Of course, it does go without saying that SPINN have very much found their niche and are sticking to it. Many of the tracks do feel familiar, especially on repeat listens, but as the saying goes “If it aint broke…”. And while detractors will balk at the hazy, almost narcotic aesthetic that permeates the album in its entirety, SPINN’s modern take on classic Northern indie pop is nothing short of endearing.

And that's refreshing. For more than a decade now the UK indie scene has been populated by the pseudo-swagger of weekend rockstars; a macho posturing gleaned from the likes of Liam Gallagher and manifest in the likes of Liam Fray or Tom Meighan. Thankfully SPINN feel like the antithesis of that laddy mentality, and their debut record plays out as an aphorism to the fact.

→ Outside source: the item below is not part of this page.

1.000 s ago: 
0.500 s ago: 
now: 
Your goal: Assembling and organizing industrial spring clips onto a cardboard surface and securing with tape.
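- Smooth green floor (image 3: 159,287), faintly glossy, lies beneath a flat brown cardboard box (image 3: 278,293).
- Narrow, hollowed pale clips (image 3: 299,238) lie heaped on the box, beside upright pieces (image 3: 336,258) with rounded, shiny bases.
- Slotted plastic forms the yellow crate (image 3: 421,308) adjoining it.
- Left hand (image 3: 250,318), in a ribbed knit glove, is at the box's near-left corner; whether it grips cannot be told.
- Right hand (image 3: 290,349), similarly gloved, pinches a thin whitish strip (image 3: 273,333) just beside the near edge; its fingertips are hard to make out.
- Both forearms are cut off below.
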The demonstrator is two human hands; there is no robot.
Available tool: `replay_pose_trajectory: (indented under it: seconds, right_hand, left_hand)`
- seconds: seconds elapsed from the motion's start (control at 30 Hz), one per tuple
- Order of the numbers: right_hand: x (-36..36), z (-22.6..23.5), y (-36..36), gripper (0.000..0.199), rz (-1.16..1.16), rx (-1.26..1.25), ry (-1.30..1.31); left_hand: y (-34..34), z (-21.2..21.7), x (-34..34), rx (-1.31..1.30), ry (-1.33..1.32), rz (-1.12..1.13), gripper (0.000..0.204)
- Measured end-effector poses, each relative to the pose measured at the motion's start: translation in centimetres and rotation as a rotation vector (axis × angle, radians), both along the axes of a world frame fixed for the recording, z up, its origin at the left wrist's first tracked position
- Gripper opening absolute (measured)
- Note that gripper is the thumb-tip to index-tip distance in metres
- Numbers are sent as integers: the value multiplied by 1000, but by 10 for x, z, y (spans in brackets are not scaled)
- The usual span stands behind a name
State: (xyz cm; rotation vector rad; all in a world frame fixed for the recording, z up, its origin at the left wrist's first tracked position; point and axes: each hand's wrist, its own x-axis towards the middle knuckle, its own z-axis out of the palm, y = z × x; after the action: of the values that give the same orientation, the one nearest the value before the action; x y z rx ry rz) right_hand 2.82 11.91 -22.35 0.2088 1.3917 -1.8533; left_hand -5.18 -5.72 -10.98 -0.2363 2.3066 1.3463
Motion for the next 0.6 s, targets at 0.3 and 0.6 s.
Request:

Despite being subtly intelligent and always introspective however, SPINN never once comes across as overwrought or pretentious. Instead, it’s button-bright indie pop and woozy semi-self-deprecation has earmarked the band as not only one of the strongest up and coming bands around at present, but also one of the most vital. For years people have been decreeing the death of guitar music, often without realising it was guitar bands that were slowly killing it. In SPINN, we’ve got a band far too modest to save guitar music themselves, but they’re doing a damn fine job at breathing new life in to its blackened lungs.